TASK TO CARRY OUT: The listing below contains a span that opens with the line containing "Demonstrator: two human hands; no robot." and closes with the line containing "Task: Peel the". Return that span exactly.

◆ ◆ ◆ ◆ ◆

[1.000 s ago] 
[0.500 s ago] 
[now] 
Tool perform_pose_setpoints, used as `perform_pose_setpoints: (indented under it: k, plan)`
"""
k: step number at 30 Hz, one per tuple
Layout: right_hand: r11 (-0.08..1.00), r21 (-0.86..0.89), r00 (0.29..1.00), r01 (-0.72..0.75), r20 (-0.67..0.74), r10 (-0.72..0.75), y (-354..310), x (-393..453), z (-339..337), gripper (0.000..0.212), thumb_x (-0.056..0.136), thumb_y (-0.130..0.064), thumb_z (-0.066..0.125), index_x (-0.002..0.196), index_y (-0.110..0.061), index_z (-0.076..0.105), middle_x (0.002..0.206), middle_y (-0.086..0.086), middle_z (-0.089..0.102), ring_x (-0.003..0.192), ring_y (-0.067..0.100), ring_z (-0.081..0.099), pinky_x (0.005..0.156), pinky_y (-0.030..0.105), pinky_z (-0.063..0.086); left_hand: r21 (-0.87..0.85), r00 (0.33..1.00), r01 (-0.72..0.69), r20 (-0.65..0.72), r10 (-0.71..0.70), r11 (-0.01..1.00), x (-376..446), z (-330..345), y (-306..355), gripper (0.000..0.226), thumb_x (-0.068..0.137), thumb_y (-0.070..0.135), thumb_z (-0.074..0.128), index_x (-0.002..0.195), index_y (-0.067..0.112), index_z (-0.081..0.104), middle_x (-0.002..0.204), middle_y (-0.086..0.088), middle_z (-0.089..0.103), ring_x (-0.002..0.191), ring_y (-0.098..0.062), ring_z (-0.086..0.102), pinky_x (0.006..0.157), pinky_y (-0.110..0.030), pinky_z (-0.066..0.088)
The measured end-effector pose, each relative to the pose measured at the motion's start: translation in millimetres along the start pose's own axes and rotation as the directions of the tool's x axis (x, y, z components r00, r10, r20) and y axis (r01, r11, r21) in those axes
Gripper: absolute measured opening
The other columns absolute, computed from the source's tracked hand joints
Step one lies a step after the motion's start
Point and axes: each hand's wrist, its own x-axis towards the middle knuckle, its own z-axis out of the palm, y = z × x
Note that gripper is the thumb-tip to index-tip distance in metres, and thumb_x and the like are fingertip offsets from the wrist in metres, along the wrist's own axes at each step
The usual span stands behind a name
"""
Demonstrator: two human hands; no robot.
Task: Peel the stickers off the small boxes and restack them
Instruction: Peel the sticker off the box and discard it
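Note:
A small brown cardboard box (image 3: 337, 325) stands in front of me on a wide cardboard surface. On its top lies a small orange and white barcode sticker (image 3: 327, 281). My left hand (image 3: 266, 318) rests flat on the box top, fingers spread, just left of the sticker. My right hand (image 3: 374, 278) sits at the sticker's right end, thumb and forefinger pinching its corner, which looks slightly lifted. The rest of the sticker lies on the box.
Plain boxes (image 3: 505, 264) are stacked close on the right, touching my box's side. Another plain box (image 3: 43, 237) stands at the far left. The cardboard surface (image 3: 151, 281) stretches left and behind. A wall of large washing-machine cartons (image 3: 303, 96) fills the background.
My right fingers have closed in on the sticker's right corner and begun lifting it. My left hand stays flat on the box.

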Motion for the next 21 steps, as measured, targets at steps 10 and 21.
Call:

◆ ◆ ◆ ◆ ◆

FINISHED TASK:
Demonstrator: two human hands; no robot.
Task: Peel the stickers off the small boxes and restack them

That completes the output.